- _Work order_
Across the listing, how many lines contain "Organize"? The reply is the number alone.

- _Records_
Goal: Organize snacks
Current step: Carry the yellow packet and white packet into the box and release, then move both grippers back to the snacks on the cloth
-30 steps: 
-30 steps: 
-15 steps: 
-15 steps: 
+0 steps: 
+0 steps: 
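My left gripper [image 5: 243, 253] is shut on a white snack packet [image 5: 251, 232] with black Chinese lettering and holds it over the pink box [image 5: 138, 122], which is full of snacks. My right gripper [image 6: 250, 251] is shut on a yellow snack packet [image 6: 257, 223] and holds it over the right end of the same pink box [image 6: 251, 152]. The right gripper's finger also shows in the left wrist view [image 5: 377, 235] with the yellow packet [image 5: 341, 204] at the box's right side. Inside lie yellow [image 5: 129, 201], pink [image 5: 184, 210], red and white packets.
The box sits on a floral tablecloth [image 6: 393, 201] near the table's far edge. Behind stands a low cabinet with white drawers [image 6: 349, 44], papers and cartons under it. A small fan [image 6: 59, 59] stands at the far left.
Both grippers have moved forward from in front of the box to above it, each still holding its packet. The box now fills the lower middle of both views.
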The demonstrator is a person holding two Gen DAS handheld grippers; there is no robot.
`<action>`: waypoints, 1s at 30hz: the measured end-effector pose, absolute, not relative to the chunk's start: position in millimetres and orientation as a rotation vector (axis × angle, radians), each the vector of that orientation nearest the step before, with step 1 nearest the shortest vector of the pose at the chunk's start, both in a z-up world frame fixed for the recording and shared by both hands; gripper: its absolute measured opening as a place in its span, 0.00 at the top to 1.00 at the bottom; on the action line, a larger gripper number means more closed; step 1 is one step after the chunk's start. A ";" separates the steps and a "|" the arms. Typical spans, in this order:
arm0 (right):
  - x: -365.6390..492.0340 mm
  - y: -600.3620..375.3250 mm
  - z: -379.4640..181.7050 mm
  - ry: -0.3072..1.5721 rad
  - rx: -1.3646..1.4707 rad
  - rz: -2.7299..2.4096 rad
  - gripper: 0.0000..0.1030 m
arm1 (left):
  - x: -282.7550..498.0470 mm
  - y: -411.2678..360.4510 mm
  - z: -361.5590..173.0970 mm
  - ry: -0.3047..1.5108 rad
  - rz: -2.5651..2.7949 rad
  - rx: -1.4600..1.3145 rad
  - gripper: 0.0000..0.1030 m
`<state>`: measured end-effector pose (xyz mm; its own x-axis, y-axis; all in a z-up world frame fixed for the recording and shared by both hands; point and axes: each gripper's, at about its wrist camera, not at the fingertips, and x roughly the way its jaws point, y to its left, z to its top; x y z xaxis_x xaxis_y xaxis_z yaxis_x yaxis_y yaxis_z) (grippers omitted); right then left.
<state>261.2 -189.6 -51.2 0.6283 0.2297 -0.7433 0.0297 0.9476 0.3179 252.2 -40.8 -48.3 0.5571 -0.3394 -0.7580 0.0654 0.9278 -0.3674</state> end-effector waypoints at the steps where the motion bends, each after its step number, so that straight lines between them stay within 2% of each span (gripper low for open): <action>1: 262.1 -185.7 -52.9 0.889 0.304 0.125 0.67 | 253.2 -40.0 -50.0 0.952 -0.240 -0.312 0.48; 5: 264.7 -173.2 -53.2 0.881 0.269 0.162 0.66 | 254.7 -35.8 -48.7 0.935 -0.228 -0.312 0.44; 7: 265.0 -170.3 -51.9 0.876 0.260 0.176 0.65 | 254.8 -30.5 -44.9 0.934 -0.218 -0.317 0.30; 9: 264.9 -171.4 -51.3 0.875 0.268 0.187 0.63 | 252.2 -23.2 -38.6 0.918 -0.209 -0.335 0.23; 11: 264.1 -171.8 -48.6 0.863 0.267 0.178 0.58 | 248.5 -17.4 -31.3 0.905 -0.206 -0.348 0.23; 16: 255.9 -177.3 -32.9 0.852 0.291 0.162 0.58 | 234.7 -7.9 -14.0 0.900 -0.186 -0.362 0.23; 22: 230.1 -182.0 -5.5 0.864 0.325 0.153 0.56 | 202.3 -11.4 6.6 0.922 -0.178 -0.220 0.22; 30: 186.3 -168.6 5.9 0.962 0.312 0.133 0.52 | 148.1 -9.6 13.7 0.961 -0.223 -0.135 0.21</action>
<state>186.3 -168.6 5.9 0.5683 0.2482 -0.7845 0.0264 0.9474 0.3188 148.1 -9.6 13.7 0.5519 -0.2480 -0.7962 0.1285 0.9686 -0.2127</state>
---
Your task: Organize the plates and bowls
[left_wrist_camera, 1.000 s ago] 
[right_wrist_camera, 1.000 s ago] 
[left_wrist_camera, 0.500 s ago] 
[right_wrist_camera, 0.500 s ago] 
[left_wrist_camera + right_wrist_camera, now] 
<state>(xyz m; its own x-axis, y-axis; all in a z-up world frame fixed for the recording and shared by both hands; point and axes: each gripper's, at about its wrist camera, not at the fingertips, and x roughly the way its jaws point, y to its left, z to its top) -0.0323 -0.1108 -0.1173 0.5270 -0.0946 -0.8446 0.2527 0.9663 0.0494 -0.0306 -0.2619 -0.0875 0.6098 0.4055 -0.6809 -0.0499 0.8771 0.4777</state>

- _Result_
2